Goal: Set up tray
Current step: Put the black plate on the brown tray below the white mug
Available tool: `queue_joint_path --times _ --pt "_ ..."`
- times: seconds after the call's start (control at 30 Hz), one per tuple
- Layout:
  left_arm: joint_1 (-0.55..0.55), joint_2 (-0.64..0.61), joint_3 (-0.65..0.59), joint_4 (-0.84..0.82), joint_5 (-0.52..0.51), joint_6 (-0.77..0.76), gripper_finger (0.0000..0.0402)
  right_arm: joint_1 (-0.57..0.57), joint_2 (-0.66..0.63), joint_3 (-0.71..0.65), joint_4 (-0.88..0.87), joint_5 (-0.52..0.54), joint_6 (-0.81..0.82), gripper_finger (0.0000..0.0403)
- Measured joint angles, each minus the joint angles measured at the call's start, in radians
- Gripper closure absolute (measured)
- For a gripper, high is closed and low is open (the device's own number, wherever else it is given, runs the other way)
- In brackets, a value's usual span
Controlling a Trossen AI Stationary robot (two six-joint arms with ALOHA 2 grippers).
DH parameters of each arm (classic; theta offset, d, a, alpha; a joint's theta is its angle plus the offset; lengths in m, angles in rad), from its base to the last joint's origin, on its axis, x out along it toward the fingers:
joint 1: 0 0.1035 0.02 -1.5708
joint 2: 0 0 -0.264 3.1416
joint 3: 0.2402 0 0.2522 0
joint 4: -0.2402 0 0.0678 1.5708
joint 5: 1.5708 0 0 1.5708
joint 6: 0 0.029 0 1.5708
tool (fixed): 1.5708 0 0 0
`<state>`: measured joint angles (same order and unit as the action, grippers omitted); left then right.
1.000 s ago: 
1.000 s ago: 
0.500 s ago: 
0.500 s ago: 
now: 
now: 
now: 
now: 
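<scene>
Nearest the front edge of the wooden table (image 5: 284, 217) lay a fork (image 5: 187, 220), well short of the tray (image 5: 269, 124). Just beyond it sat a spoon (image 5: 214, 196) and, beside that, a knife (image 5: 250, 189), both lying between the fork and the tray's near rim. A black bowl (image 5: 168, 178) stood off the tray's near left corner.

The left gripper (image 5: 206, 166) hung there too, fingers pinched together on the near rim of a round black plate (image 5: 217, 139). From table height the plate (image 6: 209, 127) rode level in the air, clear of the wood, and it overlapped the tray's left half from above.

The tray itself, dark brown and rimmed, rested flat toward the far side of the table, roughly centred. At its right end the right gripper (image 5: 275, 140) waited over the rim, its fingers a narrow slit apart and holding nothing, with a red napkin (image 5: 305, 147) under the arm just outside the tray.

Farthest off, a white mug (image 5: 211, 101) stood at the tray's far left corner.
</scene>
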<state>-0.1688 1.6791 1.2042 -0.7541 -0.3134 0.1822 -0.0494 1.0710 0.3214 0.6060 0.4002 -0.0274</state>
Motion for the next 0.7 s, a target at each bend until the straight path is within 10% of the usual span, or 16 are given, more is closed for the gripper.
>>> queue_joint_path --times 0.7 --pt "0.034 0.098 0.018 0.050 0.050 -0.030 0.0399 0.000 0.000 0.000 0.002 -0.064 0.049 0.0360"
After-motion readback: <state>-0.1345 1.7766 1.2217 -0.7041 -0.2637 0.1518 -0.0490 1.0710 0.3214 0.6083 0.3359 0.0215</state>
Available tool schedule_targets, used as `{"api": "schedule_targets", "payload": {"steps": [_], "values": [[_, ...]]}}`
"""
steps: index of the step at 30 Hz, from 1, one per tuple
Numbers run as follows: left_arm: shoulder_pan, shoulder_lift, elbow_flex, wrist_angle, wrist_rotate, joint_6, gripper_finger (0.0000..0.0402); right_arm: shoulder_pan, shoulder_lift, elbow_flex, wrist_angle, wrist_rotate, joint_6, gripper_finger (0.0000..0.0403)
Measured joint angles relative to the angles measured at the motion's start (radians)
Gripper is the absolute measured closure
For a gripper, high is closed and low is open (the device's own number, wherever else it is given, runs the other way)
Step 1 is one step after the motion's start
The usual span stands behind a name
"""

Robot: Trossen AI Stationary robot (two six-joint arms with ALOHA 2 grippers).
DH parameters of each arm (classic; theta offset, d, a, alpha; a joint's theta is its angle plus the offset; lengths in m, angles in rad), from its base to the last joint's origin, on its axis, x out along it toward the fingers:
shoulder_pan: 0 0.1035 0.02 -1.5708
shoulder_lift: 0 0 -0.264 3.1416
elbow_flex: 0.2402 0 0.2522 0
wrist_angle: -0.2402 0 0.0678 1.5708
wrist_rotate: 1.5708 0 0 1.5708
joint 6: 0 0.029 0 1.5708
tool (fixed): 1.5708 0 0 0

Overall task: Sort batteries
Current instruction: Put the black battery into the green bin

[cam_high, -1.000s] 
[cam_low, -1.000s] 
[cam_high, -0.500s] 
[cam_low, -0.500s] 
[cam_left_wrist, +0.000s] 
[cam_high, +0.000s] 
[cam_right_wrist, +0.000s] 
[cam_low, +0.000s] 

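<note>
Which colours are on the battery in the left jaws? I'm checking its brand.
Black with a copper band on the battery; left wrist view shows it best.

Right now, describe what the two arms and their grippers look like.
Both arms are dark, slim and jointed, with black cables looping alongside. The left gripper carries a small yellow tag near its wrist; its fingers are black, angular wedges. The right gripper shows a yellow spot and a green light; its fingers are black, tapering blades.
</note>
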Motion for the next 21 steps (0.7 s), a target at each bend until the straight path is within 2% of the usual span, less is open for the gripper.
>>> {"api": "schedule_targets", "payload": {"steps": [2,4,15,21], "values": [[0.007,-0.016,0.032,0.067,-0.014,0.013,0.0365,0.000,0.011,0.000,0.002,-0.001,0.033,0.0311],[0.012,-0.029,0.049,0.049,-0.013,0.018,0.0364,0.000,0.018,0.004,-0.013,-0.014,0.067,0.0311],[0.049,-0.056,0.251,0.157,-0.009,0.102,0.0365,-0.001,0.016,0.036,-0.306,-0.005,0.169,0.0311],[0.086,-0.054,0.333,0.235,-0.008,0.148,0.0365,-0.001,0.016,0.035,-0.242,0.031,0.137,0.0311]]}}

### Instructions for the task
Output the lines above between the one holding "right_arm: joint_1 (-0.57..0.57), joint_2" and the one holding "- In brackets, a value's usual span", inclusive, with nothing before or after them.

### The answer
  right_arm: joint_1 (-0.57..0.57), joint_2 (-0.66..0.63), joint_3 (-0.71..0.65), joint_4 (-0.88..0.87), joint_5 (-0.52..0.54), joint_6 (-0.81..0.82), gripper_finger (0.0000..0.0403)
- Measured joint angles, each minus the joint angles measured at the call's start, in radians
- Gripper closure absolute (measured)
- For a gripper, high is closed and low is open (the device's own number, wherever else it is given, runs the other way)
- In brackets, a value's usual span

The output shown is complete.